Records from a collection:
────────────────────────────────────────

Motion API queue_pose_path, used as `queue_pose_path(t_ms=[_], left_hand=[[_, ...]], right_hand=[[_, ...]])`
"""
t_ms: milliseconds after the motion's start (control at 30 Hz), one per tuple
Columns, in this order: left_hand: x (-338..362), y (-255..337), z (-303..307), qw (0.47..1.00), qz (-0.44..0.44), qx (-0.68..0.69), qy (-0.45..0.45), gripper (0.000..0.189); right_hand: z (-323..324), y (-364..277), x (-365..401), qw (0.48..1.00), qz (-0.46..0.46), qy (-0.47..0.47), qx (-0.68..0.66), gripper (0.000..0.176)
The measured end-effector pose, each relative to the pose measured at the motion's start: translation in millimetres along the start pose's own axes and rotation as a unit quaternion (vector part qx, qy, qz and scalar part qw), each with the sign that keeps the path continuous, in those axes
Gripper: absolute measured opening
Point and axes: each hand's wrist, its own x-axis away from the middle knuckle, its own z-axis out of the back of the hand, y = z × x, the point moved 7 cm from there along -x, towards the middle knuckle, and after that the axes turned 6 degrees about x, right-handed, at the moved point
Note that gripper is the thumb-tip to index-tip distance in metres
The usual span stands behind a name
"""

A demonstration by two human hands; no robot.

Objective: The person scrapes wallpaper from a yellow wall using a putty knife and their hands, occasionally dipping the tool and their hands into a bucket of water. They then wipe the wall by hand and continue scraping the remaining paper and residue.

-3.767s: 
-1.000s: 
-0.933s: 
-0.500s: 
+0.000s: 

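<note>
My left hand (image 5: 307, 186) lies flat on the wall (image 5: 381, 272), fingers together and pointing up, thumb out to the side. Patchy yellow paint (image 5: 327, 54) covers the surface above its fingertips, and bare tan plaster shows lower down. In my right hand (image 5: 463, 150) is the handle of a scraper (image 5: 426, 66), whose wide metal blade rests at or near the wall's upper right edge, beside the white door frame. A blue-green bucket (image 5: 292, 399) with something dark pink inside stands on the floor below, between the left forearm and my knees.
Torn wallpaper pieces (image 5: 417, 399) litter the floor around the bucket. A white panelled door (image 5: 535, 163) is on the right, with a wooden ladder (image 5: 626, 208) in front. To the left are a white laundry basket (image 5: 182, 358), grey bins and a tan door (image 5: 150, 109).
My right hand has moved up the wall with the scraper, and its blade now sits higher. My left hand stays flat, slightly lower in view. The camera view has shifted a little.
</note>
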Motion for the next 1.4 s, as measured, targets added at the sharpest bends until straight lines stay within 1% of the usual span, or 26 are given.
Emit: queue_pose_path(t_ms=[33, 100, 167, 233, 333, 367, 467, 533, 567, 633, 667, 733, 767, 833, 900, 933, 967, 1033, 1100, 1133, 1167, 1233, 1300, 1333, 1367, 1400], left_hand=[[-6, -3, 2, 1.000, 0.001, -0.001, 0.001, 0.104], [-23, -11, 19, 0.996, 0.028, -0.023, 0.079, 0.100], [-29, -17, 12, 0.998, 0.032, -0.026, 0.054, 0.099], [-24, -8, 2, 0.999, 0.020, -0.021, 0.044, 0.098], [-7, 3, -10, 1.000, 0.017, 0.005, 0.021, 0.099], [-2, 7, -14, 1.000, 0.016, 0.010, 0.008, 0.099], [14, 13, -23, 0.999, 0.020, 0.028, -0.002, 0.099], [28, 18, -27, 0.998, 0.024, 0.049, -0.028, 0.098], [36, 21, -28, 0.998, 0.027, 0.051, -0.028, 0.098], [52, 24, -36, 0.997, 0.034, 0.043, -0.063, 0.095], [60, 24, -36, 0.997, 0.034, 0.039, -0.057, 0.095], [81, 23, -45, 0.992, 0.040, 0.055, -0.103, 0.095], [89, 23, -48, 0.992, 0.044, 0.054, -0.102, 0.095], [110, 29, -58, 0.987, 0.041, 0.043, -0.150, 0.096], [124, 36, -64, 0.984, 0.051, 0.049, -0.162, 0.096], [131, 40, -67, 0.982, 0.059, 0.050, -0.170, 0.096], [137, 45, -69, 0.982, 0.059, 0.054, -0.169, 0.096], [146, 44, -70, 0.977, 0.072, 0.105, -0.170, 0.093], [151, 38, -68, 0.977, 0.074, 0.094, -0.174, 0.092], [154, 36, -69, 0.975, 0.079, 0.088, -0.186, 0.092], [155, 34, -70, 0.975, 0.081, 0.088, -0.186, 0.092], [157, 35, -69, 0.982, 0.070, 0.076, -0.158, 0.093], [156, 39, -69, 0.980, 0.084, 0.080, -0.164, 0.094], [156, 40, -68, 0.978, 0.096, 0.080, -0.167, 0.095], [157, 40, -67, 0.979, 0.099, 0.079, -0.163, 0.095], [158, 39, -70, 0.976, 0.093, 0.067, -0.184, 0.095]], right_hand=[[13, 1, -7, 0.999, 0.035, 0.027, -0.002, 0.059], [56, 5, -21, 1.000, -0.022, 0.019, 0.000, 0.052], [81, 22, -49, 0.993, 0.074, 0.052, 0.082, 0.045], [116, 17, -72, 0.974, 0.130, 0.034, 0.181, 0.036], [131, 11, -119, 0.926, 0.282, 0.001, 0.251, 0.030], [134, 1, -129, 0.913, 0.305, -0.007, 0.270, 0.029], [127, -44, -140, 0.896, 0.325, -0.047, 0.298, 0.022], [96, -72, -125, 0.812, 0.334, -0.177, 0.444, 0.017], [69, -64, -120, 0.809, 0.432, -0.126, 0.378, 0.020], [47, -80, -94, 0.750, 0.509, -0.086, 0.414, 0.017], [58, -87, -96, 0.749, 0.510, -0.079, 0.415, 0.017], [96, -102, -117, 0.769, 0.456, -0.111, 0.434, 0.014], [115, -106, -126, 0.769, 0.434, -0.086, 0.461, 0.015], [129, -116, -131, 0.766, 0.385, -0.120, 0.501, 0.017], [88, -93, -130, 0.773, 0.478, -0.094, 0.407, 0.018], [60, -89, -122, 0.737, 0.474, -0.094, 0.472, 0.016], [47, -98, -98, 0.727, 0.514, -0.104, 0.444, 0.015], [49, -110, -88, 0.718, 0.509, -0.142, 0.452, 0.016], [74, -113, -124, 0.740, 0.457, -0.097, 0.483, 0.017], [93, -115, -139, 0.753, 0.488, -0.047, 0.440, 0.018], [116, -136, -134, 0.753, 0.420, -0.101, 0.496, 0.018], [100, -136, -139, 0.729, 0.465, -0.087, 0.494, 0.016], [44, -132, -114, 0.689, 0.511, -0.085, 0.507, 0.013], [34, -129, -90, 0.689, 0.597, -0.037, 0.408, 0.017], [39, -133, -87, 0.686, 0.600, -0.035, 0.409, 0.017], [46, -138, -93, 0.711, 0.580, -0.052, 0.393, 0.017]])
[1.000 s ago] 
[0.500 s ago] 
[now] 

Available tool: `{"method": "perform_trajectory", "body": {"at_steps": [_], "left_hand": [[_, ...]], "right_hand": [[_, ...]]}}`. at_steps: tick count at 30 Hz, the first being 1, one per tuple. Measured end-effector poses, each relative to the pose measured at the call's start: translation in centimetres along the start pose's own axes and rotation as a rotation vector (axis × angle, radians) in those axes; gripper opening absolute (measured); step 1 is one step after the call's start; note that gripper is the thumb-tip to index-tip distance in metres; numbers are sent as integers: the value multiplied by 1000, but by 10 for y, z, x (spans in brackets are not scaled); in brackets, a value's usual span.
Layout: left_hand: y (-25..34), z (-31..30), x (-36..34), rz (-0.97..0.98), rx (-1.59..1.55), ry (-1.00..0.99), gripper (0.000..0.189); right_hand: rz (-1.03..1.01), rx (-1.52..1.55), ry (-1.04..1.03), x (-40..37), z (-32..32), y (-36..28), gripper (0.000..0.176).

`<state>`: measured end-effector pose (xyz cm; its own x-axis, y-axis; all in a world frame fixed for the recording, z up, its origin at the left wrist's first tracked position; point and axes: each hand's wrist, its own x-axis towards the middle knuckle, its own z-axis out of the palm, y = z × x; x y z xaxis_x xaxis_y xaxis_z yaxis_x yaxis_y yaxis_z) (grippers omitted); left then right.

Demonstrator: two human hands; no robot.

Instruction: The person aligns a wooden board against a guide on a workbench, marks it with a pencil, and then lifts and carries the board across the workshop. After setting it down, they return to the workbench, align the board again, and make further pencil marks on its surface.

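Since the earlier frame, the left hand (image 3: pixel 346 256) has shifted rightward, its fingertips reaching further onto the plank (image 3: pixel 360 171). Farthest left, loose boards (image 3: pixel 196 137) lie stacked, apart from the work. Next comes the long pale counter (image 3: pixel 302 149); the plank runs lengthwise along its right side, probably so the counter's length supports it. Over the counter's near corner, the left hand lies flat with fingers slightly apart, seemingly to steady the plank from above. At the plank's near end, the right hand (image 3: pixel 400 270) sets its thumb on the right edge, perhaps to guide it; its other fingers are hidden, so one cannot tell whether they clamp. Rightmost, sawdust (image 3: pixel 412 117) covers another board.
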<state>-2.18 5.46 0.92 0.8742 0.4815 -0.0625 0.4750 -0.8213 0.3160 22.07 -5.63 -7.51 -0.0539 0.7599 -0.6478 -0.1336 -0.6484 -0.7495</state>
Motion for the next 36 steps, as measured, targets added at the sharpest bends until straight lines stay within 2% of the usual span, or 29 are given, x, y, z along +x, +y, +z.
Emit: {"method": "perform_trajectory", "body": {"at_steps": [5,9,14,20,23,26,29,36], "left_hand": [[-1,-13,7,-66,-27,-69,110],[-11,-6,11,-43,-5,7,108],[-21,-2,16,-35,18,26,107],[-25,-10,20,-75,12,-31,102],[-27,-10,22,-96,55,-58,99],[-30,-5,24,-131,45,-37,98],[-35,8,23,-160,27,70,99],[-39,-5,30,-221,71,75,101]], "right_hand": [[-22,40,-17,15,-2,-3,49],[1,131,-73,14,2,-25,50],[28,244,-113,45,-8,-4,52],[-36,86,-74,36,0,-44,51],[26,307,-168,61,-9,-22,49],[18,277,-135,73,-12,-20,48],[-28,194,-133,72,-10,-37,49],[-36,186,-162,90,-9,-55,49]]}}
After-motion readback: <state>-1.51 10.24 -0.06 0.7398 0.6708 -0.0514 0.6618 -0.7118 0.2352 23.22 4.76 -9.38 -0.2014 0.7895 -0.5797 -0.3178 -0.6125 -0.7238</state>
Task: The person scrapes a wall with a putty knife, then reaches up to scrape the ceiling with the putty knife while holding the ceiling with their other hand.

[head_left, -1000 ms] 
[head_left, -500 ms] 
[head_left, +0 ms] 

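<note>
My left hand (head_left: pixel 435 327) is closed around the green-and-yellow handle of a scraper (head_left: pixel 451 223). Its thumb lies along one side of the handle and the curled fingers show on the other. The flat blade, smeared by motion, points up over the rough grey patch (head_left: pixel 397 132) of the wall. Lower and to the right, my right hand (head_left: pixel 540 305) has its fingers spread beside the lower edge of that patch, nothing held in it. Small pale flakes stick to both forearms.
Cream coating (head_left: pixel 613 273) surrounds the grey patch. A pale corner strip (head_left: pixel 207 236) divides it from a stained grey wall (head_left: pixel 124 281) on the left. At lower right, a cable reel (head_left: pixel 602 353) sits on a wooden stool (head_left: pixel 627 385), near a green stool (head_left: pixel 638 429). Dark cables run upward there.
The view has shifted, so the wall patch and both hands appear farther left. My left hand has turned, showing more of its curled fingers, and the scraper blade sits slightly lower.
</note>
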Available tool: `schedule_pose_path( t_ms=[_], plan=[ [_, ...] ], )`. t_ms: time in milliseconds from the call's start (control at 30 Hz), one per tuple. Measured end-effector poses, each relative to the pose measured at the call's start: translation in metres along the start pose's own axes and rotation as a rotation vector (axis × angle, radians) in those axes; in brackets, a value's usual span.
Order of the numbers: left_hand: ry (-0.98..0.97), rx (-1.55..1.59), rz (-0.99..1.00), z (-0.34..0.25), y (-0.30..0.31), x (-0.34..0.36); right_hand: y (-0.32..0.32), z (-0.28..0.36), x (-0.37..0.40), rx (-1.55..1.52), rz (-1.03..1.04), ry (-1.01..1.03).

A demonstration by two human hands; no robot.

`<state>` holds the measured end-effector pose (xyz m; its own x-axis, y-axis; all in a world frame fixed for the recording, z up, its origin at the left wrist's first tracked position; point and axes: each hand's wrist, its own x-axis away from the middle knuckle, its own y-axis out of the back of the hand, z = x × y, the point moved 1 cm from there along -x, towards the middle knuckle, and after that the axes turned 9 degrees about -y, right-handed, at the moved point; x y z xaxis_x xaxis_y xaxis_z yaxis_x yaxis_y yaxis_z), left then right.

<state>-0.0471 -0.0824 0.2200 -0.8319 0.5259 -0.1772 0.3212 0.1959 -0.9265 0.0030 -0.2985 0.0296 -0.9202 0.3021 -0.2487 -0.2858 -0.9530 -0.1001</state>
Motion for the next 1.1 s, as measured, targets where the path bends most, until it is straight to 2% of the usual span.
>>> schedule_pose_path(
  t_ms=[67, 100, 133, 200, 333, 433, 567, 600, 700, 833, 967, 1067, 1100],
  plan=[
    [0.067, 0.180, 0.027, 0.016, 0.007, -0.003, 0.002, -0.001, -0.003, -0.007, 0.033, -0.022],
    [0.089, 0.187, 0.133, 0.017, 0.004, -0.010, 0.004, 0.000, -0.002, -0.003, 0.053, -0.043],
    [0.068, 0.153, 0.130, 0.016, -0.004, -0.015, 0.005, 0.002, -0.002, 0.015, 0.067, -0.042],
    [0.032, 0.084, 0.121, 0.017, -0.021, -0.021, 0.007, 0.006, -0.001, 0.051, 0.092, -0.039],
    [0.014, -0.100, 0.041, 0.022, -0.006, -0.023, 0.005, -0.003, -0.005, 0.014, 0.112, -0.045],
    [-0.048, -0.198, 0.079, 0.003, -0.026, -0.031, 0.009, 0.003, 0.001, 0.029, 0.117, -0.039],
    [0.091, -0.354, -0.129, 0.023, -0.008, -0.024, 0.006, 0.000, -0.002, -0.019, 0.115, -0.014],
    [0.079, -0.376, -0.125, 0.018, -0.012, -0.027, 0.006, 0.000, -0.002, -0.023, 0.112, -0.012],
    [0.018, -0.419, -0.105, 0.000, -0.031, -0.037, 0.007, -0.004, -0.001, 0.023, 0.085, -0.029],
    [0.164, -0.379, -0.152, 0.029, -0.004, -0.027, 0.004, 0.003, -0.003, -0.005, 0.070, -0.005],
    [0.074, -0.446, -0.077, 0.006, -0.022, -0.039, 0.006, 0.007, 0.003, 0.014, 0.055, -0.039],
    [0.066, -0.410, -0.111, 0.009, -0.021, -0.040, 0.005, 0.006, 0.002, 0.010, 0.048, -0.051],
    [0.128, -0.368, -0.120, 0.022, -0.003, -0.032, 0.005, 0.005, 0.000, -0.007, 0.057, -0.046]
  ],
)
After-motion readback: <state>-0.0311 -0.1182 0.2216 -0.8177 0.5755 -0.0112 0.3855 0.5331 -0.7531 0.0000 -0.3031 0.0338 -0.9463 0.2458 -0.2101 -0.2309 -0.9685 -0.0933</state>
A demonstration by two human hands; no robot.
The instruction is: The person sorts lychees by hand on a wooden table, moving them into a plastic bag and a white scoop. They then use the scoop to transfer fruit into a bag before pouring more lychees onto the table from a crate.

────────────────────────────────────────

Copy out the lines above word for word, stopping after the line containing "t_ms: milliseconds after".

__Response area__
Motion API queue_pose_path, used as `queue_pose_path(t_ms=[_], left_hand=[[_, ...]], right_hand=[[_, ...]])`
"""
t_ms: milliseconds after the motion's start (control at 30 Hz), one per tuple

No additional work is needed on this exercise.